Rule 11 states that when a lawyer or party signs a document, that person certifies that:

to the best of the signer's knowledge, information, and belief formed after reasonable inquiry it is well grounded in fact and is warranted by existing law or a good faith argument for the extension, modification, or reversal of existing law....

Fed.R.Civ.P. 11. The test is one of objective reasonableness under all the circumstances of the case. See Magnus Electronics, Inc. v. La Republica Argentina, 830 F.2d 1396, 1403 (7th Cir.1987); Brown v. National Bd. of Medical Examiners, 800 F.2d 168, 171 (7th Cir.1986) ("Brown I ").
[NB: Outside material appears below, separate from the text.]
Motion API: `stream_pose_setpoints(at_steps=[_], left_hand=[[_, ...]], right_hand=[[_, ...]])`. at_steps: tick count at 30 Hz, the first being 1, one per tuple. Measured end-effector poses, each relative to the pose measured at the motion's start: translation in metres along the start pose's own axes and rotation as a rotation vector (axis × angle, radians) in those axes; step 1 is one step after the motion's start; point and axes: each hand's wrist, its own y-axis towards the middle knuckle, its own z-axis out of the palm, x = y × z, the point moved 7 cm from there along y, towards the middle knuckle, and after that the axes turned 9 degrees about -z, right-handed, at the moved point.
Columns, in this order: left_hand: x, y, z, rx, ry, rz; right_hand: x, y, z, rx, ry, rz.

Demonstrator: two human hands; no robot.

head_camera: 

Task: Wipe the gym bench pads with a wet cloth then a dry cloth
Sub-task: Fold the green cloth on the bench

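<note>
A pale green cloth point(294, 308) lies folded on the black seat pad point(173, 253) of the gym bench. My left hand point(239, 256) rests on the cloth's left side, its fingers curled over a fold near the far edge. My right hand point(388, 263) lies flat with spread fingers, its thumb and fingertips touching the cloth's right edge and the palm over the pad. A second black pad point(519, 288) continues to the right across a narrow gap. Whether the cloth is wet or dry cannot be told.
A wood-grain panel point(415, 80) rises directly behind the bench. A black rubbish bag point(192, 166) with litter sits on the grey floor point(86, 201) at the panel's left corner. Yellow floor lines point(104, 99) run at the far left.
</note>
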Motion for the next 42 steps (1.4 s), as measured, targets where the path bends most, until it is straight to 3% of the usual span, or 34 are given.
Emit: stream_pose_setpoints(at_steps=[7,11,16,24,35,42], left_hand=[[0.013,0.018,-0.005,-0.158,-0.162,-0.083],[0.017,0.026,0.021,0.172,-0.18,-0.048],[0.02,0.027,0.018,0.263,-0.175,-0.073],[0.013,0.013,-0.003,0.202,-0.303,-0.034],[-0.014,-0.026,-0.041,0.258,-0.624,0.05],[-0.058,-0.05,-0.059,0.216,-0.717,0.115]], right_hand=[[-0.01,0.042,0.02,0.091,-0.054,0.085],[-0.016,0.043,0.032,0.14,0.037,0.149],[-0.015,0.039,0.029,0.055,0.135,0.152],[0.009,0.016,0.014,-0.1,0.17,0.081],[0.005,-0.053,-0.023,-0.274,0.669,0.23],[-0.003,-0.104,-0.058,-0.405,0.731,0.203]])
The standard of review in Rule 11 cases is a matter of disagreement among the circuits. See Thomas v. Capital Sec. Serv., 836 F.2d 866 (5th Cir.1988) (en banc) (discusses at length Rule 11 and conflicting standards; adopts abuse of discretion standard). Our own opinions have not always been models of clarity on this point. The FDIC says we should reverse only for an abuse of discretion. Brief of Plaintiff-Appellee at 9. It cites R.K. Harp Inv. Corp. v. McQuade, 825 F.2d 1101, 1103 (7th Cir.1987), which applies the abuse of discretion standard "because the trial court alone has an intimate familiarity with the relevant proceedings." Id. But other panels have applied one of two mutually inconsistent two-pronged tests. Compare In re Ronco, 838 F.2d 212, 217 (7th Cir.1988) with Brown v. Federation of State Medical Bds., 830 F.2d 1429, 1434 (7th Cir.1987) ("Brown II "). In both of these cases, and numerous others, the court reviewed factual determinations underlying the award under the "clearly erroneous" standard. See Ronco, 838 F.2d at 217; Brown II, 830 F.2d at 1434; see also Ordower v. Feldman, 826 F.2d 1569, 1574 (7th Cir.1987). After that consensus step, the panels part ways. In Ronco we said the final legal determination that sanctions are proper is reviewable only for an abuse of discretion. Ronco, 838 F.2d at 217 (citing Ordower, 826 F.2d at 1574). In Brown II, on the other hand, we held that "the district court's legal conclusion that conduct in a particular case constitute[s] a violation of Rule 11" is reviewable de novo. Brown II, 830 F.2d at 1434 (citing Szabo Food Serv., Inc. v. Canteen Corp., 823 F.2d 1073 (7th Cir.1987)).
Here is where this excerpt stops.